Orioles executive Dan Duquette is a great fit to replace Blue Jays president and CEO Paul Beeston, but if the Jays want him, they should be willing to pay a significant price, ESPN’s Buster Olney writes (subscription required). The right executive can make a huge difference for a franchise, but Duquette is under contract with the Orioles through 2018, so if the Blue Jays want him, the Orioles should ask for top young players (as in one or more of Marcus Stroman, Aaron Sanchez, Daniel Norris, Jeff Hoffman, Max Pentecost or Richard Urena) in return. Here’s more from the AL East.
- The Orioles had hoped they could re-sign catcher Nick Hundley, but it appears he has found a two-year offer with another team, so he likely won’t be returning, MASNsports’ Roch Kubatko tweets. Hundley, 31, posted a .243/.273/.358 line in 233 plate appearances with the Padres and Orioles last season, but he has a solid defensive reputation. The O’s declined their $5MM option on Hundley in October.

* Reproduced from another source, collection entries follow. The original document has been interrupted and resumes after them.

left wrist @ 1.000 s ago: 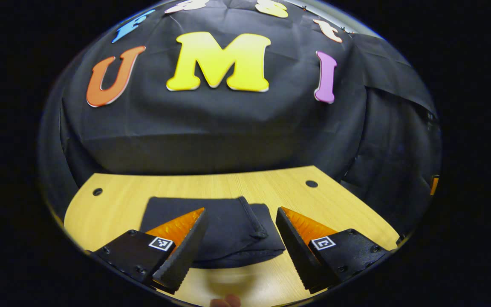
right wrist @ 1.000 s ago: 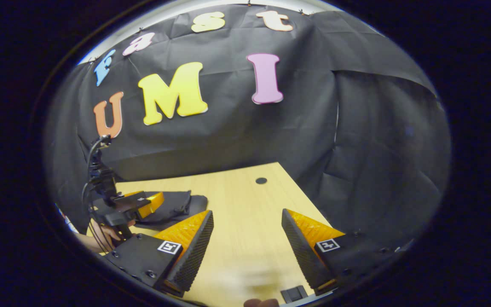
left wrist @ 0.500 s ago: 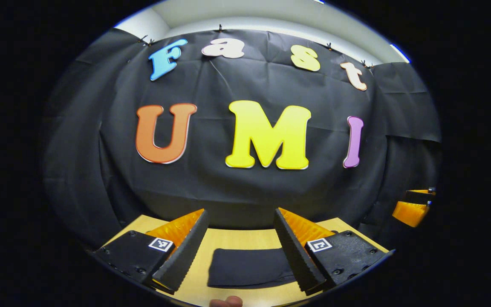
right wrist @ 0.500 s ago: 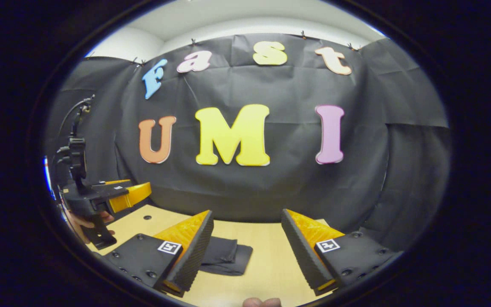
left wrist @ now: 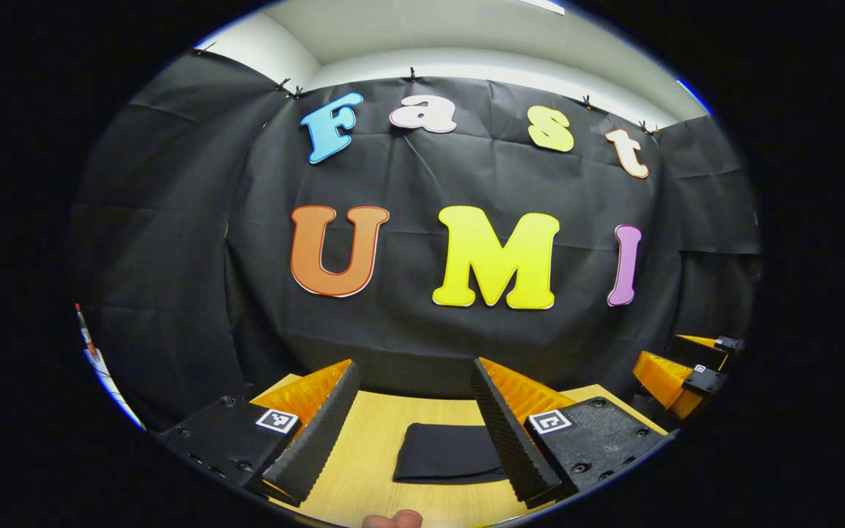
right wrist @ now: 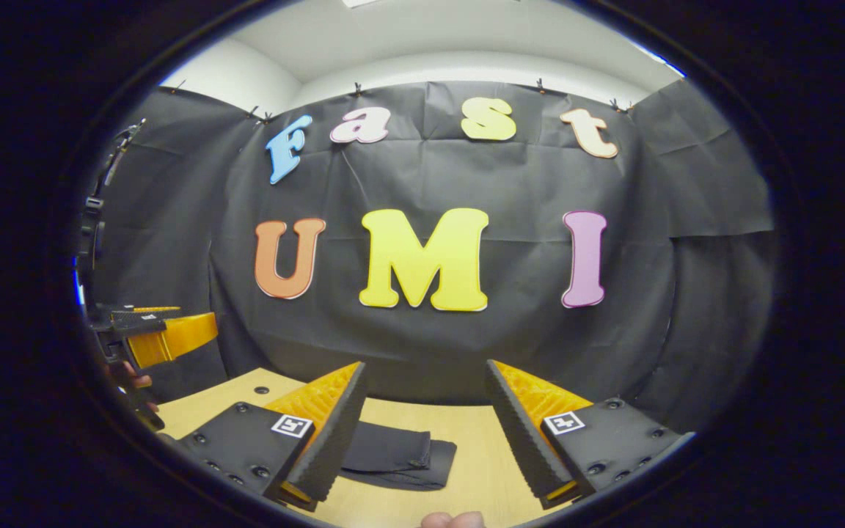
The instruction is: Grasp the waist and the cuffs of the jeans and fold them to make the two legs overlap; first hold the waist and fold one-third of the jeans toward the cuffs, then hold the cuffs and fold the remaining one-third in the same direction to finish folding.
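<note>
- On the table (left wrist: 364, 455), the jeans (left wrist: 446, 463) lie as a compact dark folded bundle, flat on the wood; nothing is touching them.
- Left gripper (left wrist: 411, 422): held above the table, jaws spread wide, nothing between the fingers. In the left gripper view the bundle sits in the gap between the fingers, lower down on the tabletop, its right part hidden behind the right-hand finger.
- Right gripper (right wrist: 426, 425): also up off the table, jaws wide apart and empty. In the right gripper view the jeans (right wrist: 400, 456) lie on the table (right wrist: 466, 469) toward the left-hand finger, partly hidden behind it; layered edges of the fold show at the bundle's right end.
- Both cameras look nearly level at the booth's black cloth wall (left wrist: 422, 308); white ceiling is visible above it.
- Left gripper view: the right gripper (left wrist: 675, 370) appears at the far right edge, off the table. Too little of it is in frame there to read its opening from this angle.
- Right gripper view: the left gripper (right wrist: 162, 337) appears at the far left edge with a hand (right wrist: 133, 381) around its grip below.
- Small round hole (right wrist: 261, 390) in the tabletop near its left back corner, right gripper view.
- A fingertip (left wrist: 392, 519) shows at the bottom edge of the left gripper view.
</note>
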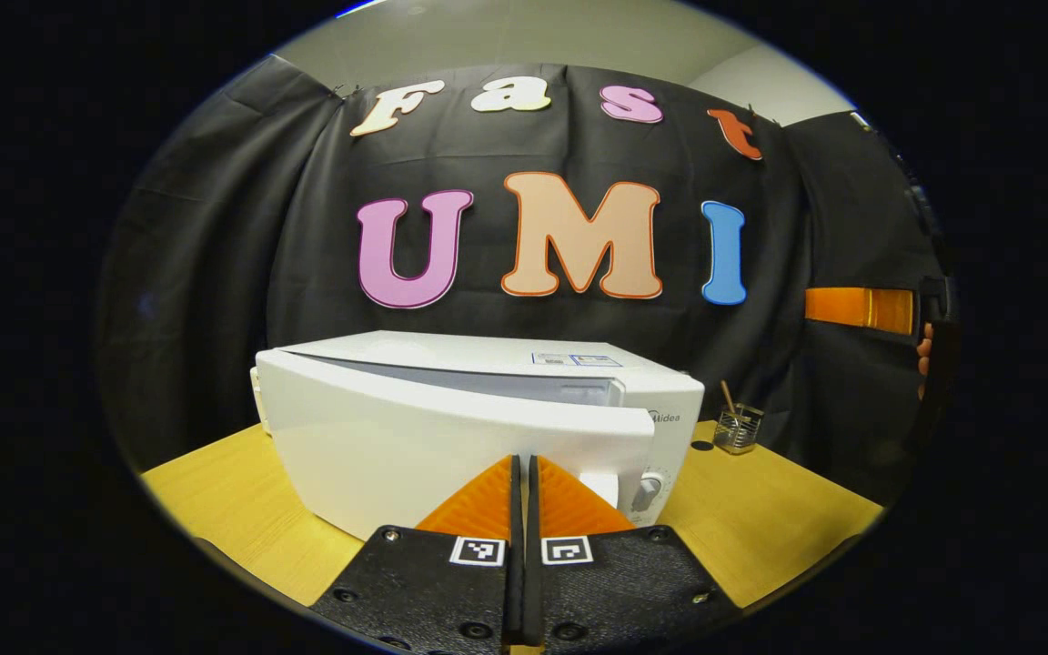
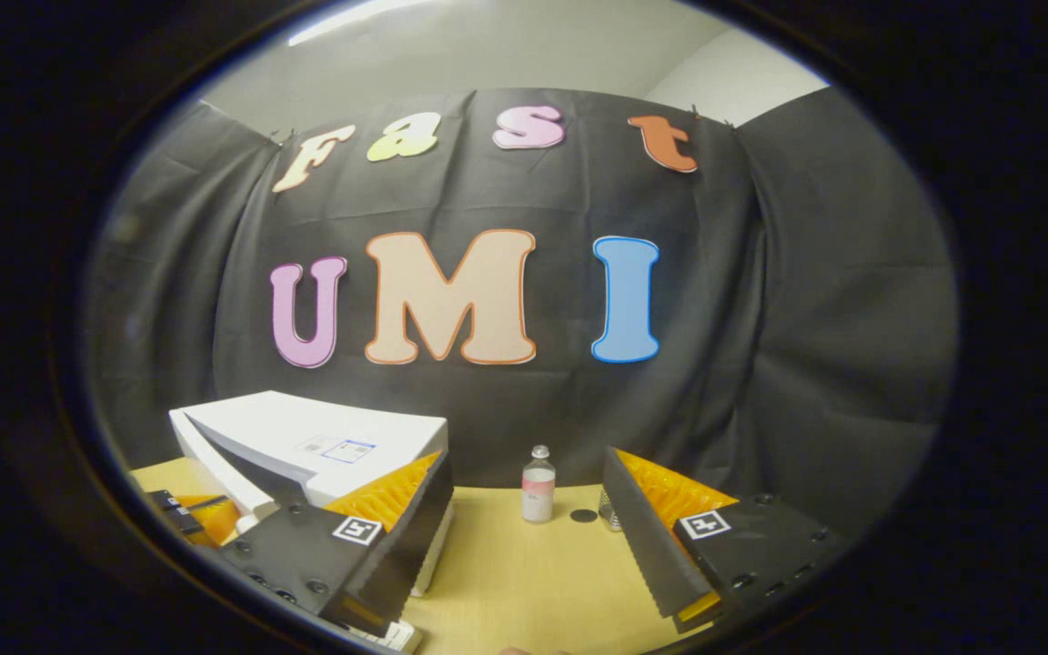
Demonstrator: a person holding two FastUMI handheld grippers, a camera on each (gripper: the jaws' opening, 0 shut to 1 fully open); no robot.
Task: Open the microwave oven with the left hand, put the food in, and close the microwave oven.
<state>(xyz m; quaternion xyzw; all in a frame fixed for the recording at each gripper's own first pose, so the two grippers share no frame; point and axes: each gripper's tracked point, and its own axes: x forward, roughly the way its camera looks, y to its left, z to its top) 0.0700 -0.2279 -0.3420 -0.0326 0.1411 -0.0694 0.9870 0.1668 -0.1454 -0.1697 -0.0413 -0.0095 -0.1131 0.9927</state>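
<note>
The white microwave stands on the wooden table, and its door is ajar, the right edge swung a little off the body. My left gripper is shut with nothing between its fingers, its tips close in front of the door's lower right part. In the right gripper view the microwave lies at the left. My right gripper is open above the table and holds nothing. A small clear bottle with a pink label stands farther off between its fingers.
A wire mesh cup with a stick in it and a small dark disc sit right of the microwave. A hand holding the other gripper shows at the far right. The microwave's knob is beside the door.
</note>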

- After trading Wil Myers to San Diego, the Rays remain optimistic about contending in 2015, Marc Topkin of the Tampa Bay Times writes. “While there’s been a lot of change, the talent level at the major-league level remains very high, and we should be a formidable club,” says president of baseball operations Matt Silverman. Silverman adds that although the Rays could continue making moves (Topkin mentions the possibility of a Ben Zobrist trade), they’re not likely to make “seismic changes.”